Распаленные схваткой, они поняли, что банкет только начался, и форсированным маршем отправились по улице Фоссе-Сен-Жартье к особняку адмирала. Вернее, шли они в Лувр, где находился их обожаемый капитан. Но дом Колиньи был по дороге. Самого воинственного старца они уже в живых не застали, но там к ним примкнуло десятка три дворян-гугенотов, забаррикадировавшихся в одном из подвалов адмиральского дворца.

– А что же Гиз? – В голове моей промелькнула знакомая из школьного учебника истории гравюра «Герцог Гиз убивает адмирала Колиньи». Пожары, возбужденная толпа парижских буржуа и молодой негодяй со шпагой в руках, наступивший на лицо распластанного на мостовой старика.

– Да что с ним станется!

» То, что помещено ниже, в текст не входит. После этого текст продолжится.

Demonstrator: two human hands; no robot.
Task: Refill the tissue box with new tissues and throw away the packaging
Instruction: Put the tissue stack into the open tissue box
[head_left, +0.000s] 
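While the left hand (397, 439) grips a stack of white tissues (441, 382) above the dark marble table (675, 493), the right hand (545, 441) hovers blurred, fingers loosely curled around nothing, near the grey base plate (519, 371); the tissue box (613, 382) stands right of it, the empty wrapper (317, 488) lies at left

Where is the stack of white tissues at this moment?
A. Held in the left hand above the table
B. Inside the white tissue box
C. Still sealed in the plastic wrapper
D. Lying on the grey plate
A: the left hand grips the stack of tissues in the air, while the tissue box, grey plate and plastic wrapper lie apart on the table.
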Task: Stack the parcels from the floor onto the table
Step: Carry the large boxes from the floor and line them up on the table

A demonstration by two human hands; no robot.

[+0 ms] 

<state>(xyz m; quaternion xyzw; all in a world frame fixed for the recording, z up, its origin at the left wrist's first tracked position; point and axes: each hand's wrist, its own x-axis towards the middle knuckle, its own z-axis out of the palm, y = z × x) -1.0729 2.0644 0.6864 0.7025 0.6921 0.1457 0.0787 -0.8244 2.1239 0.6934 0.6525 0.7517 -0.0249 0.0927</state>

Он, конечно, подлец, пся крев, но, в отличие от местной черни, при виде крови в состояние клинического идиотизма не впадает. Едва заслышав цокот сотен копыт и клич «Вперед, Наварра!», он со своими людьми растворился в темноте кривых парижских улочек, как ложка соли в бочке воды. В общем, к Лувру пришло уже человек пятьсот – и все настроенные более чем воинственно.